● Exercise directions:
Nothing in the entries may be altered; copy them all exactly.

● Provided records:

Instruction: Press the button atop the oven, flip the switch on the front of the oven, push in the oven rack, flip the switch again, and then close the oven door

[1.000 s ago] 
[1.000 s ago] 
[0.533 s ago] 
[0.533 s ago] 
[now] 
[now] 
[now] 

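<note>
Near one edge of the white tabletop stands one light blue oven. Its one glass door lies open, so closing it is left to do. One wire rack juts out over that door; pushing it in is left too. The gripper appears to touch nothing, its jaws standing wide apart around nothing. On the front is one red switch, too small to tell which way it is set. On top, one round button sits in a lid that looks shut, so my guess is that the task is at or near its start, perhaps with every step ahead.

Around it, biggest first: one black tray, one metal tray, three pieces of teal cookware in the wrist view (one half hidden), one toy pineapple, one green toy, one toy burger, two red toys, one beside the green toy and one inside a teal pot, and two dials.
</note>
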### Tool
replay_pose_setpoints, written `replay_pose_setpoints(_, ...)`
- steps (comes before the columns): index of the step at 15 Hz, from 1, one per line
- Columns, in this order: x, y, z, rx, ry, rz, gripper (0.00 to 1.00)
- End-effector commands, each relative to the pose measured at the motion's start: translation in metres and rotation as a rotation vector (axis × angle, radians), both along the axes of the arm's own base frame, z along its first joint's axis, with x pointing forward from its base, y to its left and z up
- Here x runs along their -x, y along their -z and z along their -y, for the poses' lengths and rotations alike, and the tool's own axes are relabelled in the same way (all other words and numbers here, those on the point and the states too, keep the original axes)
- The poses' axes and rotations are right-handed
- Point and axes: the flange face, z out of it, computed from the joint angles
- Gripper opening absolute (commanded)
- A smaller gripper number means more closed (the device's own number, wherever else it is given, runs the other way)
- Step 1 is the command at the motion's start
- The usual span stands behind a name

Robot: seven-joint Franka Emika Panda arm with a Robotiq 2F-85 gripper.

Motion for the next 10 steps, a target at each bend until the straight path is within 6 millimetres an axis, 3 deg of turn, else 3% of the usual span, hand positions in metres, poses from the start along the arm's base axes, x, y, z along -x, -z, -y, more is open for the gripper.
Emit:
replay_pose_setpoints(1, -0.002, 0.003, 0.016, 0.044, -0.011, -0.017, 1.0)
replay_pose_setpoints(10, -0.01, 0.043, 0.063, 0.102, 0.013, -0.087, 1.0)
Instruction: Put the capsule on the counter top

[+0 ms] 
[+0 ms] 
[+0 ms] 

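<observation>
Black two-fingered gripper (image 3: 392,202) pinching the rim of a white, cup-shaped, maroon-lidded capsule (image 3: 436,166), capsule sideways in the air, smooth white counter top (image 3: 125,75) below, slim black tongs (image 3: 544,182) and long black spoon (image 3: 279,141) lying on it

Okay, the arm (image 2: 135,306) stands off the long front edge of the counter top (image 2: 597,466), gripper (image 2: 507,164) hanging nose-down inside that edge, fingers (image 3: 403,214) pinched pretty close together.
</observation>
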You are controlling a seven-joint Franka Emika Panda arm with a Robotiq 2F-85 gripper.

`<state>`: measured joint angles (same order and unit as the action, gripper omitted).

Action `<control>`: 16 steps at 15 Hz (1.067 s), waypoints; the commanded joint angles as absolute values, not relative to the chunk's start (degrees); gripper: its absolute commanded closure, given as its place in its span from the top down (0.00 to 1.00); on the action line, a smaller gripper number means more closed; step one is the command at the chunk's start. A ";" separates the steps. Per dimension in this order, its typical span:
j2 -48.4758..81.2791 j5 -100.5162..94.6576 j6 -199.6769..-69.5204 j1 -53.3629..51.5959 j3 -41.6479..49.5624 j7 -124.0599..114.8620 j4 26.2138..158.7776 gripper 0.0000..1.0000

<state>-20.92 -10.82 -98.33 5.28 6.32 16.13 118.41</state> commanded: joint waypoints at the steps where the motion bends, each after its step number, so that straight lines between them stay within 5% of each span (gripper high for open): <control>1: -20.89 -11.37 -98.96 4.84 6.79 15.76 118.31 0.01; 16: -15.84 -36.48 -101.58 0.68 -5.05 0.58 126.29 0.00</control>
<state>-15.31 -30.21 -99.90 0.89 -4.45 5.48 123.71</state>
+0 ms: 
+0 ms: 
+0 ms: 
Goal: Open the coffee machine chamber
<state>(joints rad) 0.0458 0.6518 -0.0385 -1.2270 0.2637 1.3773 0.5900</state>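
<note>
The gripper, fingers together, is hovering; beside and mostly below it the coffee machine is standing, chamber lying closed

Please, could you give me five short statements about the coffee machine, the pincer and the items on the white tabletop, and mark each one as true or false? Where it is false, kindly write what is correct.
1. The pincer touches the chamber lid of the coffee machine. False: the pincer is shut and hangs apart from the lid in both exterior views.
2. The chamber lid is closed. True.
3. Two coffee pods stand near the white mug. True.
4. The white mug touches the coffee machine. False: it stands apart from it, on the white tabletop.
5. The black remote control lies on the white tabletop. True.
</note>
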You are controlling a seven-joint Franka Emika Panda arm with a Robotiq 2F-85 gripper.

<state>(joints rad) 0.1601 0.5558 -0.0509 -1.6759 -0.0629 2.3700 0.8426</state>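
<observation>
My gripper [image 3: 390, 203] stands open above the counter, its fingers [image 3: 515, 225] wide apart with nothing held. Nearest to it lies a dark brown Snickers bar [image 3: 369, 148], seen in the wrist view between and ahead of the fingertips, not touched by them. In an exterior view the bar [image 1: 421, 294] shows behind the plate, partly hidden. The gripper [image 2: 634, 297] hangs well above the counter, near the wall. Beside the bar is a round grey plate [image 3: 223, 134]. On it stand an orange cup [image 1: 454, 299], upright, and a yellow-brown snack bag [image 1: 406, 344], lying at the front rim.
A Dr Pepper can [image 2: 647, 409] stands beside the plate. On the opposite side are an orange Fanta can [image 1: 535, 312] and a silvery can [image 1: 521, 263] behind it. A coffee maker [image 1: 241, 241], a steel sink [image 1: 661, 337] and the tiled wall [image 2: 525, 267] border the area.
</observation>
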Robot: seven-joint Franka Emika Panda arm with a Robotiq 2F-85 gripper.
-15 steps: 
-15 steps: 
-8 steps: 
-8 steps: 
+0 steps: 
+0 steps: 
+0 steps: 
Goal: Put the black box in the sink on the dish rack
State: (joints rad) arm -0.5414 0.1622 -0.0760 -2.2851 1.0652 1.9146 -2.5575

● Your response:
Instruction: Press the button atop the oven, flip the switch on the front of the oven, push in the oven rack, flip the switch again, and then close the oven door

[1.000 s ago] 
[1.000 s ago] 
[0.533 s ago] 
[0.533 s ago] 
[now] 
[now] 
[now] 

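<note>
Near one edge of the white tabletop stands one light blue oven. Its one glass door lies open, so closing it is left to do. One wire rack juts out over that door; pushing it in is left too. The gripper appears to touch nothing, its jaws standing wide apart around nothing. On the front is one red switch, too small to tell which way it is set. On top, one round button sits in a lid that looks shut, so my guess is that the task is at or near its start, perhaps with every step ahead.

Around it, biggest first: one black tray, one metal tray, three pieces of teal cookware in the wrist view (one half hidden), one toy pineapple, one green toy, one toy burger, two red toys, one beside the green toy and one inside a teal pot, and two dials.
</note>
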### Tool
replay_pose_setpoints, written `replay_pose_setpoints(_, ...)`
- steps (comes before the columns): index of the step at 15 Hz, from 1, one per line
- Columns, in this order: x, y, z, rx, ry, rz, gripper (0.00 to 1.00)
- End-effector commands, each relative to the pose measured at the motion's start: translation in metres and rotation as a rotation vector (axis × angle, radians), both along the axes of the arm's own base frame, z along its first joint's axis, with x pointing forward from its base, y to its left and z up
- Here x runs along their -x, y along their -z and z along their -y, for the poses' lengths and rotations alike, and the tool's own axes are relabelled in the same way (all other words and numbers here, those on the point and the states too, keep the original axes)
- The poses' axes and rotations are right-handed
- Point and axes: the flange face, z out of it, computed from the joint angles
- Gripper opening absolute (commanded)
- A smaller gripper number means more closed (the device's own number, wherever else it is given, runs the other way)
- Step 1 is the command at the motion's start
- The usual span stands behind a name

Robot: seven-joint Franka Emika Panda arm with a Robotiq 2F-85 gripper.

Motion for the next 10 steps, a target at each bend until the straight path is within 6 millimetres an axis, 3 deg of turn, else 3% of the usual span, hand positions in metres, poses from the start along the arm's base axes, x, y, z along -x, -z, -y, more is open for the gripper.
Emit:
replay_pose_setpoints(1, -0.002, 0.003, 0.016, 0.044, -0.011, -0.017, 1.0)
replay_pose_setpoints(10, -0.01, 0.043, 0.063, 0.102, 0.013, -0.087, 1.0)
Instruction: Put the capsule on the counter top

[+0 ms] 
[+0 ms] 
[+0 ms] 

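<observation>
Black two-fingered gripper (image 3: 392,202) pinching the rim of a white, cup-shaped, maroon-lidded capsule (image 3: 436,166), capsule sideways in the air, smooth white counter top (image 3: 125,75) below, slim black tongs (image 3: 544,182) and long black spoon (image 3: 279,141) lying on it

Okay, the arm (image 2: 135,306) stands off the long front edge of the counter top (image 2: 597,466), gripper (image 2: 507,164) hanging nose-down inside that edge, fingers (image 3: 403,214) pinched pretty close together.
</observation>
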You are controlling a seven-joint Franka Emika Panda arm with a Robotiq 2F-85 gripper.

`<state>`: measured joint angles (same order and unit as the action, gripper omitted).

Action `<control>`: 16 steps at 15 Hz (1.067 s), waypoints; the commanded joint angles as absolute values, not relative to the chunk's start (degrees); gripper: its absolute commanded closure, given as its place in its span from the top down (0.00 to 1.00); on the action line, a smaller gripper number means more closed; step one is the command at the chunk's start. A ";" separates the steps. Per dimension in this order, its typical span:
j2 -48.4758..81.2791 j5 -100.5162..94.6576 j6 -199.6769..-69.5204 j1 -53.3629..51.5959 j3 -41.6479..49.5624 j7 -124.0599..114.8620 j4 26.2138..158.7776 gripper 0.0000..1.0000

<state>-20.92 -10.82 -98.33 5.28 6.32 16.13 118.41</state> commanded: joint waypoints at the steps where the motion bends, each after its step number, so that straight lines between them stay within 5% of each span (gripper high for open): <control>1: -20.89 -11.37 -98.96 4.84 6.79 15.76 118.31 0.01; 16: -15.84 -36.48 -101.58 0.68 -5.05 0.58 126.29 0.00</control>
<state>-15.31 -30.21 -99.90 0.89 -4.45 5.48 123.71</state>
+0 ms: 
+0 ms: 
+0 ms: 
Goal: Open the coffee machine chamber
<state>(joints rad) 0.0458 0.6518 -0.0385 -1.2270 0.2637 1.3773 0.5900</state>
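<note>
The gripper, fingers together, is hovering; beside and mostly below it the coffee machine is standing, chamber lying closed

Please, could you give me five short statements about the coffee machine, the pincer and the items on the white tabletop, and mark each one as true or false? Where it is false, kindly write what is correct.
1. The pincer touches the chamber lid of the coffee machine. False: the pincer is shut and hangs apart from the lid in both exterior views.
2. The chamber lid is closed. True.
3. Two coffee pods stand near the white mug. True.
4. The white mug touches the coffee machine. False: it stands apart from it, on the white tabletop.
5. The black remote control lies on the white tabletop. True.
</note>
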You are controlling a seven-joint Franka Emika Panda arm with a Robotiq 2F-85 gripper.

<state>(joints rad) 0.1601 0.5558 -0.0509 -1.6759 -0.0629 2.3700 0.8426</state>
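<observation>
My gripper [image 3: 390, 203] stands open above the counter, its fingers [image 3: 515, 225] wide apart with nothing held. Nearest to it lies a dark brown Snickers bar [image 3: 369, 148], seen in the wrist view between and ahead of the fingertips, not touched by them. In an exterior view the bar [image 1: 421, 294] shows behind the plate, partly hidden. The gripper [image 2: 634, 297] hangs well above the counter, near the wall. Beside the bar is a round grey plate [image 3: 223, 134]. On it stand an orange cup [image 1: 454, 299], upright, and a yellow-brown snack bag [image 1: 406, 344], lying at the front rim.
A Dr Pepper can [image 2: 647, 409] stands beside the plate. On the opposite side are an orange Fanta can [image 1: 535, 312] and a silvery can [image 1: 521, 263] behind it. A coffee maker [image 1: 241, 241], a steel sink [image 1: 661, 337] and the tiled wall [image 2: 525, 267] border the area.
</observation>
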Robot: seven-joint Franka Emika Panda arm with a Robotiq 2F-85 gripper.
-15 steps: 
-15 steps: 
-8 steps: 
-8 steps: 
+0 steps: 
+0 steps: 
+0 steps: 
Goal: Put the black box in the sink on the dish rack
State: (joints rad) arm -0.5414 0.1622 -0.0760 -2.2851 1.0652 1.9146 -2.5575

That completes the answer to the exercise.